If Gwyn set a Monroe-ish standard for star quality, she also appears to have established a precedent for promiscuity; Fenton, who excited male audiences in her cross-dressing "breeches" roles, is pictured by Hogarth being leered at by Charles Powlett, the Duke of Bolton, as she takes the role of Polly in The Beggar's Opera. Fenton retired from the stage at 20 – already praised by Alexander Pope as "the great favourite of the town; her pictures engraved and sold in great numbers, her life written, books of letters and verses to her published" – to become the duke's mistress, and mother to his three sons.

Other actresses became the subject of gossip about involvement with their fellow performers; Peg Woffington, also invariably portrayed nearly spilling out of her frock, became the lover of David Garrick after playing Cordelia to his Lear in 1741. (Garrick, whose life runs in parallel with many of the subjects of this exhibition, is pictured in later years with his wife Eva-Maria in a florid portrait by Joshua Reynolds; he appears to be awaiting applause after declaiming a passage from Shakespeare; she appears to have heard it all before.)

Even as actresses became more "respectable", the associations with easy virtue persisted; Covent Garden and Drury Lane were as infamous for their prostitutes as their stage-stars, and the perception that the two trades were intimately linked proved hard to shift. It is not until Sarah Siddons directs her full attention to the viewer in Sir Thomas Lawrence's portrait of 1804 that an actress seems at liberty to be anything other than a subject of desire.

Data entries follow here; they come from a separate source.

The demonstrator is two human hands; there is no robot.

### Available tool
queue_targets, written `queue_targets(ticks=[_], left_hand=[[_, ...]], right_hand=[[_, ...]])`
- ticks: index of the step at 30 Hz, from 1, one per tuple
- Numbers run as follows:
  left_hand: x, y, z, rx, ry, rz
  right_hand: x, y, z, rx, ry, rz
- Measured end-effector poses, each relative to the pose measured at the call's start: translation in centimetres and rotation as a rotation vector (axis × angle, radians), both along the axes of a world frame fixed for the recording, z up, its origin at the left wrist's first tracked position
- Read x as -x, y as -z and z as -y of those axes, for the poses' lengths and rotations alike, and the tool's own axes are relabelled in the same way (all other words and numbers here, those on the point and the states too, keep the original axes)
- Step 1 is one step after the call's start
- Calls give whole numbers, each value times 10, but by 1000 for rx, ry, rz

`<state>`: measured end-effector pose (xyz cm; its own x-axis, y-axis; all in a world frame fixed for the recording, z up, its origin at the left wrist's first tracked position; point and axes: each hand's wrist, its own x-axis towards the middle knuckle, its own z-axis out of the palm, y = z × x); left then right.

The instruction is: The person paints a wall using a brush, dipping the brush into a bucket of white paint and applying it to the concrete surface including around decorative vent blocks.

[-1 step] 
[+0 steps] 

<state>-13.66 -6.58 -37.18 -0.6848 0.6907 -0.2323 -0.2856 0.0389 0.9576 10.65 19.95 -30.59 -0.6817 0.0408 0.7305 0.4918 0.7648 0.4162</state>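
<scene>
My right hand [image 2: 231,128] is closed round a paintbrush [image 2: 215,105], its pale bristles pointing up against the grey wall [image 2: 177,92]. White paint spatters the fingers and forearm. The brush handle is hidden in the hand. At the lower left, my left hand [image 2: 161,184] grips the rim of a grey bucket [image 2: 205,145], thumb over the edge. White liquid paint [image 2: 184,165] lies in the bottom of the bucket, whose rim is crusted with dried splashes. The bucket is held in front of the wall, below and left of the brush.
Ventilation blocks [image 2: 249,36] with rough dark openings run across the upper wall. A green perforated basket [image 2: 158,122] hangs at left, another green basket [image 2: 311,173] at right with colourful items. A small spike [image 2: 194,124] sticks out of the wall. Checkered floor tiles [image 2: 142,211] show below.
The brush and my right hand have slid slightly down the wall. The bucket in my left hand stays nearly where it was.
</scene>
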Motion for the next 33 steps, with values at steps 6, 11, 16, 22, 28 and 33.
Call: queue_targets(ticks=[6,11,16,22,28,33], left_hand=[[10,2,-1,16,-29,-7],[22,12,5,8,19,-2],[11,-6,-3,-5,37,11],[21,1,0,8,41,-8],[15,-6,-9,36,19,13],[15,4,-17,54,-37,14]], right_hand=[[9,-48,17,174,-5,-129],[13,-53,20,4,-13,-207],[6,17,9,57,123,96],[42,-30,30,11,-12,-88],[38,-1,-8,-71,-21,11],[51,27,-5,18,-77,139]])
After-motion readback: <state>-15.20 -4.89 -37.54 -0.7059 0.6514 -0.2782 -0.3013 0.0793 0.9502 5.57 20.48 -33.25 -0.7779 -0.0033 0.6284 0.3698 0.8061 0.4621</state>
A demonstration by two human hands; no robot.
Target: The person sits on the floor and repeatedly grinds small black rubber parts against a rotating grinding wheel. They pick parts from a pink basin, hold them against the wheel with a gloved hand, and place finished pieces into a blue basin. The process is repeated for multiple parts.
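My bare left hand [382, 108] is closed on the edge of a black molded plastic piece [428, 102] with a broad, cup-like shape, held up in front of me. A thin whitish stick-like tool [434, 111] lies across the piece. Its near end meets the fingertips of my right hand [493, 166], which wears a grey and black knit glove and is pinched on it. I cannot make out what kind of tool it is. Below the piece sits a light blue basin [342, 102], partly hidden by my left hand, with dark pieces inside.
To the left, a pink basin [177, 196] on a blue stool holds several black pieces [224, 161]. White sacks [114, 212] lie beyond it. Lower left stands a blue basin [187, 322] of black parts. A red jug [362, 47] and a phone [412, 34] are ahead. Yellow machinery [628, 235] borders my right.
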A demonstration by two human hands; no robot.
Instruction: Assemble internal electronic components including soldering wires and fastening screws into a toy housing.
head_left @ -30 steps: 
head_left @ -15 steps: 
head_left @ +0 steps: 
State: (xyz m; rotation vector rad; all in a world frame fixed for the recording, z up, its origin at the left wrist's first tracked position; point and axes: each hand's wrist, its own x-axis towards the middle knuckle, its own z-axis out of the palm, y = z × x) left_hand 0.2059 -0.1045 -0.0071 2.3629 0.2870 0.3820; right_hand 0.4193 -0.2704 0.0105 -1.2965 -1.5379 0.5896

Siddons, a close friend of Samuel Johnson, and famed for her Lady Macbeth, elevated her profession almost single-handedly by all accounts; you can see a lot of that moral rigour in Lawrence's painting: she is dressed in black velvet, leafing through a vast book, and her look is no longer one of coy suggestibility but serious intent. Nearly a century and a half after women had been allowed back on stage, the leading lady had apparently arrived.

The story of the National Portrait Gallery's exhibition is set in motion by the return of Charles II from exile in the Hague in 1660 and his re-establishment of the theatres. The Netherlands of those years was not, you imagine, a place that could have accommodated Nell Gwyn in its popular culture; no doubt, for the king, that was part of the attraction.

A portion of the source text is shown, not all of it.